Assignment:
Please give back the listing below word for word, without the images.
START Data excerpt
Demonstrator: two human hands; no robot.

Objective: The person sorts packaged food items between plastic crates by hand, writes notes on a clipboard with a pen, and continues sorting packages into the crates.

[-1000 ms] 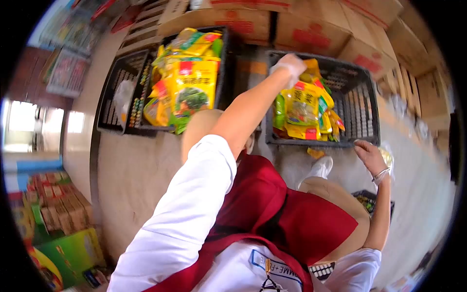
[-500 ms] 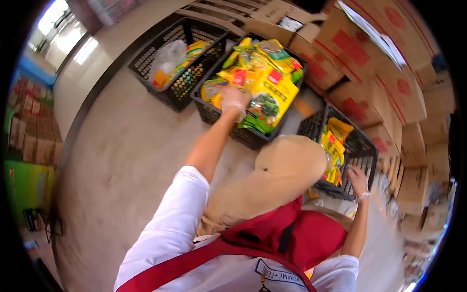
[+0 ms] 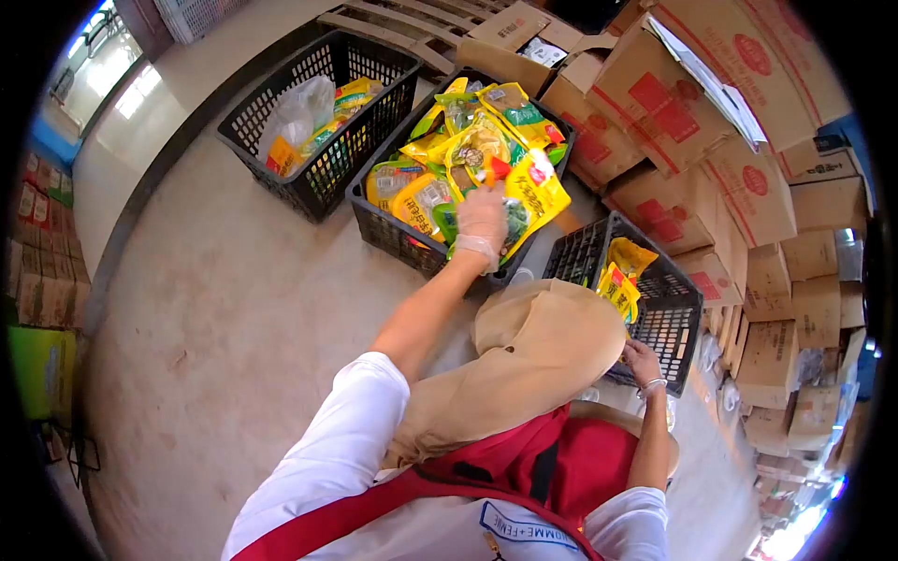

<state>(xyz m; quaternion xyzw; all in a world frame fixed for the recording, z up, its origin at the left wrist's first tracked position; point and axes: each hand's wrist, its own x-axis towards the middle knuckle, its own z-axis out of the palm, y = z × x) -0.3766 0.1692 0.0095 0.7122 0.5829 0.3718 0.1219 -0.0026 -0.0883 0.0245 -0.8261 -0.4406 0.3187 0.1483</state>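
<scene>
My left hand (image 3: 482, 222), in a clear plastic glove, is closed on a yellow food packet (image 3: 538, 201) with a picture of greens, lifted at a tilt over the middle black basket (image 3: 398, 245). Beneath it, several yellow and green food packets (image 3: 421, 201) fill that basket. My right hand (image 3: 644, 363), with clear plastic at the wrist, is low at the near side of the right black basket (image 3: 675, 323). Its fingertips are partly hidden by my knee, close to the yellow packets (image 3: 619, 292) in that basket. Whether it grips one does not show.
A third black basket (image 3: 318, 192) at the left holds a clear plastic bag (image 3: 297, 117) and several yellow packets. Cardboard boxes (image 3: 669, 103) are stacked along the right. A wooden pallet (image 3: 393, 33) lies behind the baskets. My bent knee (image 3: 552, 327) is between both arms.
My left hand has moved right and gripped the yellow packet, which is now tilted up off the pile. My right hand has shifted left, towards the packets and my knee.
</scene>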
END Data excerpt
Worked solution:
Demonstrator: two human hands; no robot.

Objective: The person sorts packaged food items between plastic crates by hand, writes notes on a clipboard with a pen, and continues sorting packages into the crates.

[-1000 ms] 
[-500 ms] 
[+0 ms] 

<state>(xyz m; quaternion xyzw; all in a world frame fixed for the recording, z up, its origin at the left wrist's first tracked position; point and axes: each hand's wrist, its own x-axis towards the middle knuckle, its own z-axis out of the palm, y = z × x) -0.3766 0.1692 0.0095 0.7122 0.5829 0.3718 0.1219 -0.0026 -0.0883 0.0245 -0.8261 -0.4406 0.3187 0.1483</state>
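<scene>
My left hand (image 3: 482, 222), in a clear plastic glove, is closed on a yellow food packet (image 3: 538, 201) with a picture of greens, lifted at a tilt over the middle black basket (image 3: 398, 245). Beneath it, several yellow and green food packets (image 3: 421, 201) fill that basket. My right hand (image 3: 644, 363), with clear plastic at the wrist, is low at the near side of the right black basket (image 3: 675, 323). Its fingertips are partly hidden by my knee, close to the yellow packets (image 3: 619, 292) in that basket. Whether it grips one does not show.
A third black basket (image 3: 318, 192) at the left holds a clear plastic bag (image 3: 297, 117) and several yellow packets. Cardboard boxes (image 3: 669, 103) are stacked along the right. A wooden pallet (image 3: 393, 33) lies behind the baskets. My bent knee (image 3: 552, 327) is between both arms.
My left hand has moved right and gripped the yellow packet, which is now tilted up off the pile. My right hand has shifted left, towards the packets and my knee.
</scene>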

What this exercise needed has been supplied.